WHAT TO WORK ON —
The whole listing is to be written out again exactly; the pictures are not.

PROVIDED ENTRIES —
BEGIN

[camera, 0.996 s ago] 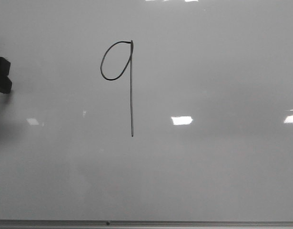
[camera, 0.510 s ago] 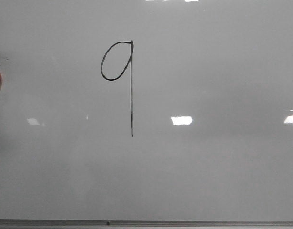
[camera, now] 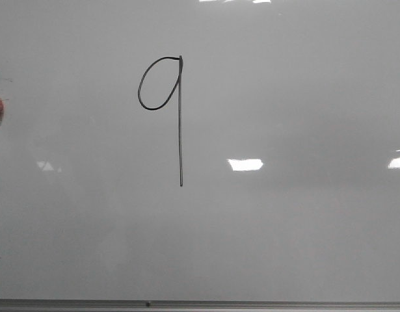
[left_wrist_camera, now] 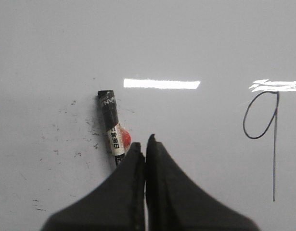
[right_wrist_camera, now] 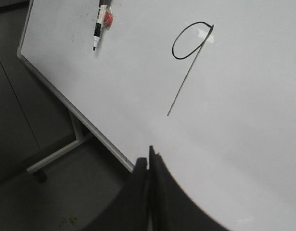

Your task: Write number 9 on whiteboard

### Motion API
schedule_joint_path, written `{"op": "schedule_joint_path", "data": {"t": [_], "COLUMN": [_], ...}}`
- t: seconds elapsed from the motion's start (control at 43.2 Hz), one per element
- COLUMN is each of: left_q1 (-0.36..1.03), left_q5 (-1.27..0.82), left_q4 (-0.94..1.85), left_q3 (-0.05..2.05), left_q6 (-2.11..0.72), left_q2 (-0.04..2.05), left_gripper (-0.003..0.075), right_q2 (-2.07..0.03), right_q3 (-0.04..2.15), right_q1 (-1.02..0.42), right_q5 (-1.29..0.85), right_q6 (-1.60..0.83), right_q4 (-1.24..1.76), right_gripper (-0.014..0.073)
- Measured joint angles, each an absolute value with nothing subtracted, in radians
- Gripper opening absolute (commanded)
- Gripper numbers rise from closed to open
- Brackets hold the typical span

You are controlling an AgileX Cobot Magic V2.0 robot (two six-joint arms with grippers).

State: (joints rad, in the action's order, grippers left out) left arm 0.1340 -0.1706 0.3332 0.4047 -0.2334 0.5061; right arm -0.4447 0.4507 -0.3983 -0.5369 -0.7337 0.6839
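Observation:
The number 9 (camera: 180, 130) is a thin black line on the whiteboard (camera: 284, 227), an oval loop joined to a long straight stem. It also shows in the left wrist view (left_wrist_camera: 274, 144) and the right wrist view (right_wrist_camera: 186, 82). A black marker (left_wrist_camera: 111, 127) with a white label and a red spot lies flat on the board left of the 9. My left gripper (left_wrist_camera: 145, 142) is shut and empty just beside the marker, and one finger hides the marker's near end. My right gripper (right_wrist_camera: 149, 156) is shut and empty over the board's near edge.
The board's grey metal edge strip (camera: 252, 303) runs along the near side. In the right wrist view the board's corner edge (right_wrist_camera: 80, 115), a stand leg (right_wrist_camera: 51, 156) and dark floor show. Small ink specks (left_wrist_camera: 66, 125) dot the board around the marker (right_wrist_camera: 99, 24).
The dark left gripper seen at the left edge of the front view a second ago has moved out of that view. Only the marker's red spot stays there.

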Motion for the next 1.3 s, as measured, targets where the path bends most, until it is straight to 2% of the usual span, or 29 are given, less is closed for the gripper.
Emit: {"op": "schedule_joint_path", "data": {"t": [0.347, 0.486, 0.996, 1.297], "left_q1": [0.134, 0.134, 0.134, 0.085], "left_q5": [-0.224, -0.224, -0.213, -0.191], "left_q4": [0.333, 0.333, 0.327, 0.187], "left_q3": [0.397, 0.397, 0.386, 0.184], "left_q6": [-0.233, -0.233, -0.233, -0.233], "left_q2": [0.096, -0.001, -0.007, -0.007], "left_gripper": [-0.0019, -0.0019, -0.0019, -0.0019], "right_q2": [-0.445, -0.445, -0.445, -0.445], "right_q3": [0.451, 0.451, 0.451, 0.451], "right_q1": [-0.398, -0.398, -0.398, -0.398], "right_q5": [-0.537, -0.537, -0.539, -0.539], "right_q6": [-0.734, -0.734, -0.734, -0.734], "right_q4": [0.684, 0.684, 0.684, 0.684], "right_gripper": [-0.0067, -0.0067, -0.0067, -0.0067]}}
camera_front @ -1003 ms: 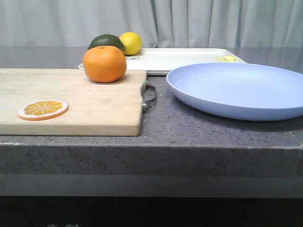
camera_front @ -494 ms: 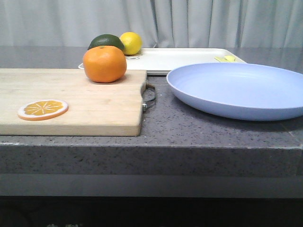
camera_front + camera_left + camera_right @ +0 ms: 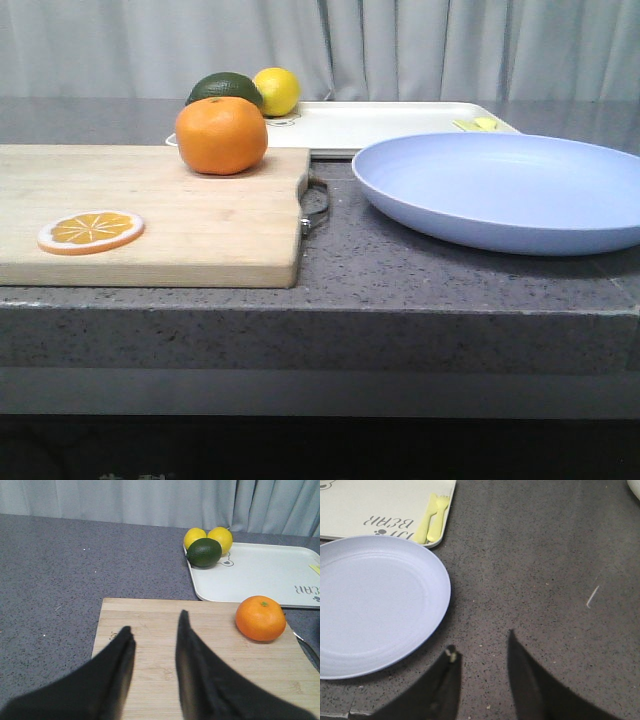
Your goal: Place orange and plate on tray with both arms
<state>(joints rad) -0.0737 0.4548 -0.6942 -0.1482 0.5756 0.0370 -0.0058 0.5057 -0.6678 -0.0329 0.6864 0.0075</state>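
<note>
The orange (image 3: 221, 135) sits on the far right corner of the wooden cutting board (image 3: 150, 215); it also shows in the left wrist view (image 3: 260, 618). The lavender-blue plate (image 3: 510, 190) lies on the counter at the right, in front of the white tray (image 3: 390, 125). The tray (image 3: 260, 572) stands behind the board. My left gripper (image 3: 155, 621) is open and empty above the board, the orange off to one side. My right gripper (image 3: 481, 641) is open and empty over bare counter, just beside the plate's (image 3: 375, 602) rim. Neither gripper shows in the front view.
A flat orange slice (image 3: 91, 231) lies on the board's near left. An avocado (image 3: 203, 552) and two lemons (image 3: 220, 538) sit at the tray's left corner. Yellow cutlery (image 3: 434, 517) lies at the tray's right end. A metal handle (image 3: 315, 208) sticks out of the board toward the plate.
</note>
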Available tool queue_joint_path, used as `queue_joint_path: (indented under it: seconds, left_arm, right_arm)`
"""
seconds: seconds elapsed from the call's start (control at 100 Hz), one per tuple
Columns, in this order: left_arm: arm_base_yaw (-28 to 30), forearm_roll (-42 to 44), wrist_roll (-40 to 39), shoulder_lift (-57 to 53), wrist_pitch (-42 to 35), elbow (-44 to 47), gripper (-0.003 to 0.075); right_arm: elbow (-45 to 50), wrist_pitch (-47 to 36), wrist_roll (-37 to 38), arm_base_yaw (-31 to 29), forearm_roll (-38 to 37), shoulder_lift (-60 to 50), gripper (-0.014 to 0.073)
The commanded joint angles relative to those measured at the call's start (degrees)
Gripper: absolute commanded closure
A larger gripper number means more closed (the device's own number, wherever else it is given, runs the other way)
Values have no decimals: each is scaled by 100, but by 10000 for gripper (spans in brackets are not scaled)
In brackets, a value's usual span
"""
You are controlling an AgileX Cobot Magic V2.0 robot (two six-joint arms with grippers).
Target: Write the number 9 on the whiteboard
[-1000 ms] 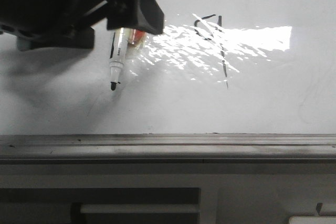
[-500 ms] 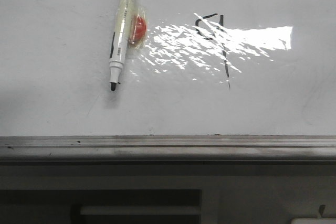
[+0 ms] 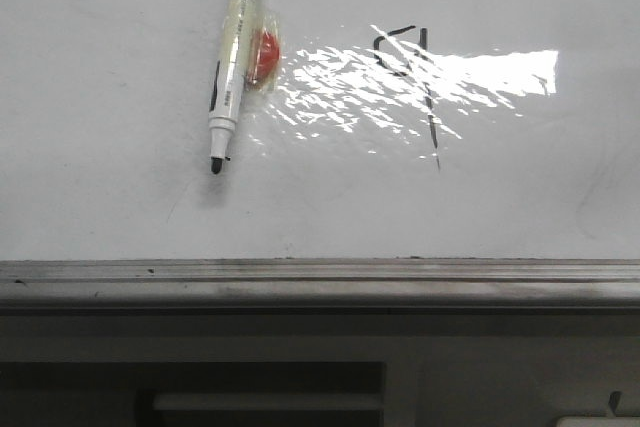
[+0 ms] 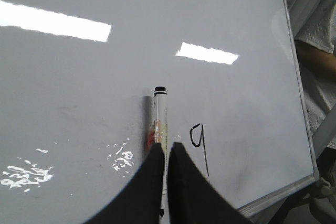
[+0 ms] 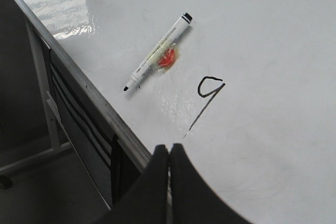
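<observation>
Thin black hand-drawn number 9 [image 5: 206,100] done on the glossy white, grey-railed whiteboard [image 3: 110,207], w/ the white uncapped marker [image 3: 231,77] lying flat just beside it, so I judge the task complete; both left gripper [image 4: 167,153] & right gripper [image 5: 169,153] hover w/ jaws closed, empty.

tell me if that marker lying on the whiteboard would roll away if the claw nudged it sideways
Probably not far: the marker has a red lump taped to its barrel, which should stop a roll. It looks stiff and light, so it would more likely skid on the glossy whiteboard.
</observation>
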Motion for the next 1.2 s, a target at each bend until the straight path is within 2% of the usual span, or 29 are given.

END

RESULT OF THIS TASK —
[camera, 0.996 s ago] 
[camera, 0.510 s ago] 
[camera, now] 
[left_wrist_camera, now] 
[right_wrist_camera, now] 

Your task: Write number 9 on whiteboard

### Motion API
schedule_joint_path, written `{"op": "schedule_joint_path", "data": {"t": [_], "COLUMN": [_], ...}}`
- t: seconds elapsed from the motion's start (control at 43.2 Hz), one per element
- COLUMN is each of: left_q1 (-0.36..1.03), left_q5 (-1.27..0.82), left_q4 (-0.94..1.85), left_q3 (-0.05..2.05), left_q6 (-2.11..0.72), left_q2 (-0.04..2.05), left_gripper (-0.003..0.075), right_q2 (-2.07..0.03), right_q3 (-0.04..2.15), right_q1 (-1.02..0.42), right_q5 (-1.29..0.85), right_q6 (-1.60..0.83), right_q4 (-1.24..1.76), right_gripper (-0.014..0.073)
- Measured joint angles, each an absolute value with nothing subtracted, in radians
- Gripper opening absolute (commanded)
- Gripper numbers rise from closed to open
- Brackets hold the typical span

You are controlling an AgileX Cobot Magic V2.0 robot (two six-joint arms with grippers).

State: (joints rad, in the action's order, grippers left out) left arm 0.1340 -0.1706 0.3332 0.4047 -0.2334 0.5061; right arm -0.4447 0.4507 -0.3983 -0.5369 -0.7337 0.6839
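Observation:
The number 9 (camera: 180, 130) is a thin black line on the whiteboard (camera: 284, 227), an oval loop joined to a long straight stem. It also shows in the left wrist view (left_wrist_camera: 274, 144) and the right wrist view (right_wrist_camera: 186, 82). A black marker (left_wrist_camera: 111, 127) with a white label and a red spot lies flat on the board left of the 9. My left gripper (left_wrist_camera: 145, 142) is shut and empty just beside the marker, and one finger hides the marker's near end. My right gripper (right_wrist_camera: 149, 156) is shut and empty over the board's near edge.
The board's grey metal edge strip (camera: 252, 303) runs along the near side. In the right wrist view the board's corner edge (right_wrist_camera: 80, 115), a stand leg (right_wrist_camera: 51, 156) and dark floor show. Small ink specks (left_wrist_camera: 66, 125) dot the board around the marker (right_wrist_camera: 99, 24).
The dark left gripper seen at the left edge of the front view a second ago has moved out of that view. Only the marker's red spot stays there.
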
Motion for the next 1.3 s, as measured, targets where the path bends most, until it is straight to 2% of the usual span, or 29 are given, less is closed for the gripper.
Emit: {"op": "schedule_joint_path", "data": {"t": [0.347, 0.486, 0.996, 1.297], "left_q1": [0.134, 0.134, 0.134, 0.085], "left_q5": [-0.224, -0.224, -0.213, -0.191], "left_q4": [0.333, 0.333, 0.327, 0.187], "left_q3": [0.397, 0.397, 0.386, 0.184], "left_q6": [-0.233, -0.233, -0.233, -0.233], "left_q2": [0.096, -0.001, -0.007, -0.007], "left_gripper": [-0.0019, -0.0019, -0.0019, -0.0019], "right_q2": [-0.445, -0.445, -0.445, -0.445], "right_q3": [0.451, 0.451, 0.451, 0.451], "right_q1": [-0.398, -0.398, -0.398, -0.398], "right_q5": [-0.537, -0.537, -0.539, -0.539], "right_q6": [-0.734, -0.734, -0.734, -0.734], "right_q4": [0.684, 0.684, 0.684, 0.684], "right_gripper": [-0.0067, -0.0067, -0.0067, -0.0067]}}
camera_front @ -1003 ms: 
camera_front @ -494 ms: 
camera_front + camera_left + camera_right @ +0 ms: 
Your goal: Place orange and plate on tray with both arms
<state>(joints rad) -0.0737 0.4548 -0.6942 -0.1482 0.5756 0.0370 -0.0058 0.5057 -0.6678 -0.0329 0.6864 0.0075</state>
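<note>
The orange (image 3: 221, 135) sits on the far right corner of the wooden cutting board (image 3: 150, 215); it also shows in the left wrist view (image 3: 260, 618). The lavender-blue plate (image 3: 510, 190) lies on the counter at the right, in front of the white tray (image 3: 390, 125). The tray (image 3: 260, 572) stands behind the board. My left gripper (image 3: 155, 621) is open and empty above the board, the orange off to one side. My right gripper (image 3: 481, 641) is open and empty over bare counter, just beside the plate's (image 3: 375, 602) rim. Neither gripper shows in the front view.
A flat orange slice (image 3: 91, 231) lies on the board's near left. An avocado (image 3: 203, 552) and two lemons (image 3: 220, 538) sit at the tray's left corner. Yellow cutlery (image 3: 434, 517) lies at the tray's right end. A metal handle (image 3: 315, 208) sticks out of the board toward the plate.
</note>
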Available tool queue_joint_path, used as `queue_joint_path: (indented under it: seconds, left_arm, right_arm)`
"""
seconds: seconds elapsed from the call's start (control at 100 Hz), one per tuple
Columns, in this order: left_arm: arm_base_yaw (-28 to 30), forearm_roll (-42 to 44), wrist_roll (-40 to 39), shoulder_lift (-57 to 53), wrist_pitch (-42 to 35), elbow (-44 to 47), gripper (-0.003 to 0.075); right_arm: elbow (-45 to 50), wrist_pitch (-47 to 36), wrist_roll (-37 to 38), arm_base_yaw (-31 to 29), forearm_roll (-38 to 37), shoulder_lift (-60 to 50), gripper (-0.014 to 0.073)
The commanded joint angles relative to those measured at the call's start (degrees)
Gripper: absolute commanded closure
A larger gripper number means more closed (the device's own number, wherever else it is given, runs the other way)
Values have no decimals: each is scaled by 100, but by 10000 for gripper (spans in brackets are not scaled)
In brackets, a value's usual span
"""
You are controlling an AgileX Cobot Magic V2.0 robot (two six-joint arms with grippers).
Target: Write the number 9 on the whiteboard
[-1000 ms] 
[-500 ms] 
[+0 ms] 
[+0 ms] 
[+0 ms] 
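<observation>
Thin black hand-drawn number 9 [image 5: 206,100] done on the glossy white, grey-railed whiteboard [image 3: 110,207], w/ the white uncapped marker [image 3: 231,77] lying flat just beside it, so I judge the task complete; both left gripper [image 4: 167,153] & right gripper [image 5: 169,153] hover w/ jaws closed, empty.

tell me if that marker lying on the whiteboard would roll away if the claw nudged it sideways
Probably not far: the marker has a red lump taped to its barrel, which should stop a roll. It looks stiff and light, so it would more likely skid on the glossy whiteboard.
</observation>
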Motion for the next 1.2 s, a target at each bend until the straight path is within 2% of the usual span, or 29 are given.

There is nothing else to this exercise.